### What needs to be done
Transcribe all the entries word for word, but omit the images.

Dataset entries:
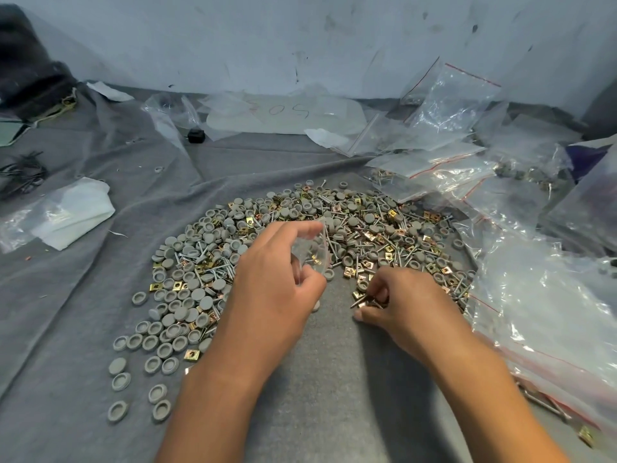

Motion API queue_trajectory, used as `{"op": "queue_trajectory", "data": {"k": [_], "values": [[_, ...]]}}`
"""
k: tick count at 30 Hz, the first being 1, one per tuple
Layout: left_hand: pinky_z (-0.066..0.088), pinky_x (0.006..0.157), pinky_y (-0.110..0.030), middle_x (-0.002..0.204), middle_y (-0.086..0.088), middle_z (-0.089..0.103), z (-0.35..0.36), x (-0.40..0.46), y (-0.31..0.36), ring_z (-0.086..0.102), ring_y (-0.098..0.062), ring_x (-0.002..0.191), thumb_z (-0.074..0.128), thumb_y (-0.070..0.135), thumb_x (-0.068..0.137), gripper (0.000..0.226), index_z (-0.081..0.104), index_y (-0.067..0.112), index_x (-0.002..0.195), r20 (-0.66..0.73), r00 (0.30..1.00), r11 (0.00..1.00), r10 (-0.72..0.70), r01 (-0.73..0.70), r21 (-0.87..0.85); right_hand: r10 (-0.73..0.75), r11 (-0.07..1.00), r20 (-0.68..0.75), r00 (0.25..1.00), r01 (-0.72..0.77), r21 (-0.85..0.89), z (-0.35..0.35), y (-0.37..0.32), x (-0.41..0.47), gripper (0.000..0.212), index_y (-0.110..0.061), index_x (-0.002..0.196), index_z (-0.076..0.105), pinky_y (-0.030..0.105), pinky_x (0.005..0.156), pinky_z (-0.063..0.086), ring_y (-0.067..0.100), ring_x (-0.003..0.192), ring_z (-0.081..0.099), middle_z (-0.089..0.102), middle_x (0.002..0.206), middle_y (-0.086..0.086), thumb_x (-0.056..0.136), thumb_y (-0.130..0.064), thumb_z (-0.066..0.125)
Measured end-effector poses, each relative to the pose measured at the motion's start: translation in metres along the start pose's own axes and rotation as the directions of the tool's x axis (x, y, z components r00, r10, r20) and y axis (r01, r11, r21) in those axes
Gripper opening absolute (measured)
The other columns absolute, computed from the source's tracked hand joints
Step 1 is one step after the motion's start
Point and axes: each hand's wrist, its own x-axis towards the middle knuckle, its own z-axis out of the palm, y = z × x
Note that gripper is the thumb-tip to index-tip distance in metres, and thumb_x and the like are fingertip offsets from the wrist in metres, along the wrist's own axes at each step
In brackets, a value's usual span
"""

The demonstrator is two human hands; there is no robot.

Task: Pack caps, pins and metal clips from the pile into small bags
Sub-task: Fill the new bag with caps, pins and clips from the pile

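Pinching a small clear plastic bag [312,248] above the pile of grey round caps, steel pins and brass clips [300,248], the left hand [273,289] hovers while the right hand [397,295], knuckles up, curls around several pins [365,299] at the pile's near edge.

Pale blue-grey wall [300,35] at back, scuffed w/ dark marks & scratches. Grey felt-like cloth [83,279] covers the surface, creased at left. Dark fabric bundle [23,61] in far left corner. Light soft, even, no hard shadows.
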Motion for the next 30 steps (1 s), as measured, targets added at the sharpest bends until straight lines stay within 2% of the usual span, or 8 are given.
{"op": "queue_trajectory", "data": {"k": [7,12,15,17,21,24,27,30], "values": [[0.042,0.069,-0.005,0.105,0.024,0.055,-0.001,0.000,0.000,0.056,-0.002,0.079,0.064,0.005,0.084,0.051,0.061,0.035,0.124,-0.001,1.000,1.000,0.004,-0.004,-0.001,-0.024,0.999,-0.056,0.998,0.021,-0.049,0.003,-0.002,-0.005,0.022,-0.033,0.101,0.064,0.037,0.076,0.057,0.020,0.087,0.065,0.066,0.096,-0.007,0.086,-0.019,0.070],[0.042,0.071,-0.002,0.106,0.023,0.055,-0.002,-0.001,0.001,0.056,0.000,0.081,0.064,0.005,0.085,0.050,0.061,0.033,0.127,0.009,1.000,1.000,-0.005,0.005,-0.009,-0.043,0.999,-0.024,0.999,0.043,0.002,-0.002,0.007,-0.001,0.027,-0.034,0.103,0.062,0.027,0.068,0.048,0.012,0.084,0.061,0.063,0.096,-0.012,0.087,-0.018,0.075],[0.041,0.073,-0.001,0.109,0.022,0.055,-0.002,-0.001,0.002,0.056,0.000,0.081,0.064,0.006,0.086,0.049,0.061,0.031,0.128,0.014,1.000,1.000,-0.008,0.008,-0.006,-0.056,0.993,-0.006,0.998,0.056,0.107,-0.003,0.015,0.002,0.034,-0.038,0.097,0.057,0.011,0.057,0.035,-0.003,0.076,0.054,0.057,0.096,-0.015,0.085,-0.015,0.078],[0.041,0.071,0.000,0.110,0.021,0.056,-0.002,-0.001,0.003,0.056,0.001,0.081,0.064,0.005,0.086,0.050,0.061,0.030,0.129,0.017,1.000,1.000,-0.011,0.011,-0.014,-0.049,0.983,-0.015,0.999,0.051,0.175,-0.004,0.019,0.004,0.032,-0.039,0.097,0.058,0.009,0.050,0.037,-0.008,0.075,0.052,0.058,0.098,-0.016,0.087,-0.015,0.078],[0.040,0.070,0.002,0.110,0.020,0.056,-0.002,-0.001,0.004,0.055,0.005,0.084,0.064,0.006,0.086,0.050,0.061,0.030,0.129,0.024,1.000,1.000,-0.015,0.015,-0.018,-0.057,0.982,-0.088,0.994,0.072,0.177,-0.007,0.023,0.004,0.026,-0.036,0.094,0.062,0.009,0.057,0.043,0.008,0.080,0.061,0.058,0.104,-0.008,0.094,-0.010,0.067],[0.040,0.072,0.001,0.110,0.021,0.055,-0.002,-0.001,0.004,0.055,0.004,0.085,0.064,0.007,0.086,0.050,0.061,0.031,0.130,0.026,0.999,1.000,-0.019,0.019,-0.013,-0.071,0.997,-0.073,0.995,0.070,-0.013,-0.007,0.024,0.003,0.017,-0.036,0.095,0.065,0.031,0.080,0.045,0.018,0.101,0.054,0.049,0.105,-0.007,0.092,-0.020,0.070],[0.041,0.074,-0.001,0.111,0.022,0.056,-0.002,-0.001,0.004,0.055,0.003,0.083,0.064,0.008,0.086,0.050,0.060,0.032,0.130,0.031,0.999,1.000,-0.026,0.027,-0.014,-0.015,0.993,-0.002,1.000,0.014,-0.121,-0.009,0.020,0.000,0.018,-0.038,0.090,0.066,0.033,0.075,0.039,0.017,0.101,0.044,0.045,0.098,-0.010,0.081,-0.050,0.077],[0.041,0.072,-0.001,0.109,0.021,0.056,-0.002,-0.001,0.004,0.055,0.001,0.081,0.063,0.008,0.085,0.051,0.060,0.031,0.130,0.028,0.999,0.999,-0.025,0.025,-0.022,0.017,0.978,0.007,1.000,-0.015,-0.206,-0.009,0.017,0.000,0.020,-0.037,0.092,0.069,0.033,0.074,0.040,0.019,0.103,0.047,0.049,0.099,-0.008,0.082,-0.054,0.075]]}}
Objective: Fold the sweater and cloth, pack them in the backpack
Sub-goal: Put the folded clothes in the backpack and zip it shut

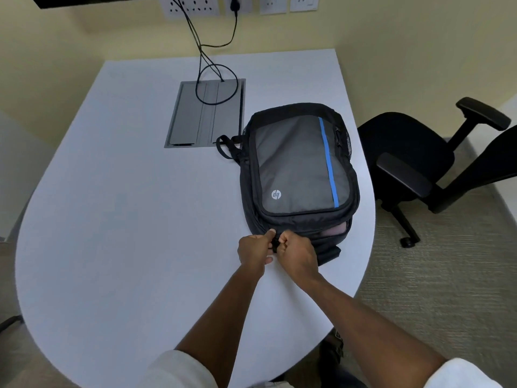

### Written solution
Motion API queue_trajectory, used as `{"op": "queue_trajectory", "data": {"k": [_], "values": [[_, ...]]}}`
"""
k: tick count at 30 Hz, the first being 1, one per tuple
Layout: left_hand: pinky_z (-0.066..0.088), pinky_x (0.006..0.157), pinky_y (-0.110..0.030), middle_x (-0.002..0.204), middle_y (-0.086..0.088), middle_z (-0.089..0.103), z (-0.35..0.36), x (-0.40..0.46), y (-0.31..0.36), ring_z (-0.086..0.102), ring_y (-0.098..0.062), ring_x (-0.002..0.191), thumb_z (-0.074..0.128), thumb_y (-0.070..0.135), thumb_x (-0.068..0.137), gripper (0.000..0.226), index_z (-0.081..0.104), index_y (-0.067..0.112), index_x (-0.002..0.195), r20 (-0.66..0.73), r00 (0.30..1.00), r11 (0.00..1.00), r10 (-0.72..0.70), r01 (-0.73..0.70), r21 (-0.87..0.85); right_hand: r10 (-0.73..0.75), r11 (-0.07..1.00), r20 (-0.68..0.75), r00 (0.25..1.00), r01 (-0.72..0.77), r21 (-0.85..0.89), z (-0.35..0.35), y (-0.37..0.32), x (-0.41..0.47), gripper (0.000..0.212), index_y (-0.110..0.061), index_x (-0.002..0.196), index_z (-0.076..0.105), pinky_y (-0.030..0.105), pinky_x (0.005..0.156), pinky_z (-0.063..0.086), ring_y (-0.067..0.100), ring_x (-0.003..0.192), ring_z (-0.081..0.099), middle_z (-0.089..0.102), middle_x (0.002..0.206), middle_y (-0.086..0.086), thumb_x (-0.056..0.136), thumb_y (-0.130..0.064), thumb_z (-0.066..0.125)
Measured end-effector poses, each relative to the pose measured at the motion's start: translation in metres along the start pose's own axes and rotation as the directions of the tool's x axis (x, y, z components r00, r10, r20) and y axis (r01, r11, r21) in those axes
Gripper opening absolute (measured)
The other columns absolute, computed from the source's tracked hand joints
Step 1 is one step after the motion's start
Point and axes: each hand's wrist, its own x-axis towards the middle knuckle, its own z-axis out of the palm, y = z × x
Note that gripper is the thumb-tip to index-tip distance in metres, and thumb_x and the like are fingertip offsets from the wrist in metres, along the wrist's own axes at each step
In brackets, a value's usual span
"""

The demonstrator is two human hands; there is no robot.

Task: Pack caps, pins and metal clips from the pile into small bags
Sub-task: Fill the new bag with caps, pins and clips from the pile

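Pinching a small clear plastic bag [312,248] above the pile of grey round caps, steel pins and brass clips [300,248], the left hand [273,289] hovers while the right hand [397,295], knuckles up, curls around several pins [365,299] at the pile's near edge.

Pale blue-grey wall [300,35] at back, scuffed w/ dark marks & scratches. Grey felt-like cloth [83,279] covers the surface, creased at left. Dark fabric bundle [23,61] in far left corner. Light soft, even, no hard shadows.
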Motion for the next 30 steps (1 s), as measured, targets added at the sharpest bends until straight lines stay within 2% of the usual span, or 8 are given.
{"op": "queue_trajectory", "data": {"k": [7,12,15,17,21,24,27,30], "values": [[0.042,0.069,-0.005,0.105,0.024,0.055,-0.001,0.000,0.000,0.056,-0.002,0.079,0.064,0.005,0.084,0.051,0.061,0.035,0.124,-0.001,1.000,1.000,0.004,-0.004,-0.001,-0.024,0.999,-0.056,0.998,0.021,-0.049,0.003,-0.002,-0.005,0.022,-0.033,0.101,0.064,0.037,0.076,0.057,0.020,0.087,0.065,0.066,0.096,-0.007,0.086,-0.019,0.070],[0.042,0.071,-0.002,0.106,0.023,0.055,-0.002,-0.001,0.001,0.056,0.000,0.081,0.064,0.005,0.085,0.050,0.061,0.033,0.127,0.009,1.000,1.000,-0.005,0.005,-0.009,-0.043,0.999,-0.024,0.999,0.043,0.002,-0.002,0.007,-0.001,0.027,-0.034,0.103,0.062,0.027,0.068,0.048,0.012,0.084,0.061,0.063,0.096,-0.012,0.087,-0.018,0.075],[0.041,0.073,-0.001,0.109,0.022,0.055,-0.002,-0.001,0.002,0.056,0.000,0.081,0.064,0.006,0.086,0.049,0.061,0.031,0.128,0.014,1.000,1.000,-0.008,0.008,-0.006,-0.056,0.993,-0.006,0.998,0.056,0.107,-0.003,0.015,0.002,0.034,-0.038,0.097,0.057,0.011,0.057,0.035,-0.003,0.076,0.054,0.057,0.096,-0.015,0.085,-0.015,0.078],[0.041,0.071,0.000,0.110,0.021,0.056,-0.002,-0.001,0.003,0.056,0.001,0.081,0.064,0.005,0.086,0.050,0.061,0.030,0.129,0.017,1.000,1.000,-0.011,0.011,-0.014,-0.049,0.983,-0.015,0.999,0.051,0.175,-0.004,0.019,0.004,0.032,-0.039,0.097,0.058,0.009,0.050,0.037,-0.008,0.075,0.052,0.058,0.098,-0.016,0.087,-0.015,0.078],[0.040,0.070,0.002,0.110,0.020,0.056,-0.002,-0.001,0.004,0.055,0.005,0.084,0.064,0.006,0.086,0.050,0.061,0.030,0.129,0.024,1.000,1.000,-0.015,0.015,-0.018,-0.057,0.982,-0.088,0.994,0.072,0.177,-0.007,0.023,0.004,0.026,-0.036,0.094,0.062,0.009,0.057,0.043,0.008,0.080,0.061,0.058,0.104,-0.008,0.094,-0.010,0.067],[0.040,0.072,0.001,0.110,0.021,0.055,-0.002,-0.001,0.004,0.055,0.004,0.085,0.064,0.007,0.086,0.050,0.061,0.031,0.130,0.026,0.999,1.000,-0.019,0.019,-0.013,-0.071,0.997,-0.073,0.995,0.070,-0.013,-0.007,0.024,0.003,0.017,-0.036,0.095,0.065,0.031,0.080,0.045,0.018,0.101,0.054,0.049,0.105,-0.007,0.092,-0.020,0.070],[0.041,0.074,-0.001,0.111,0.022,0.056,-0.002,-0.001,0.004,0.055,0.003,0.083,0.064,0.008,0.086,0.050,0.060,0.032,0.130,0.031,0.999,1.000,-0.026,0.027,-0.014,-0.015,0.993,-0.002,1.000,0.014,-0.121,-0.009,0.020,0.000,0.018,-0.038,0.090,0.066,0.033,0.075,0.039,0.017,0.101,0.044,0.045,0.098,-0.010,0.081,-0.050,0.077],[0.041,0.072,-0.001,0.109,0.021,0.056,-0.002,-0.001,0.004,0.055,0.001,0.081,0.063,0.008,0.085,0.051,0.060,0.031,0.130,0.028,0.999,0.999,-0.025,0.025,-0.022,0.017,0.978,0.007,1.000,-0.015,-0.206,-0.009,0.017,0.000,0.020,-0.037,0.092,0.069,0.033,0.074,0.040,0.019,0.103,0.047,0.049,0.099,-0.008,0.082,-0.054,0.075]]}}
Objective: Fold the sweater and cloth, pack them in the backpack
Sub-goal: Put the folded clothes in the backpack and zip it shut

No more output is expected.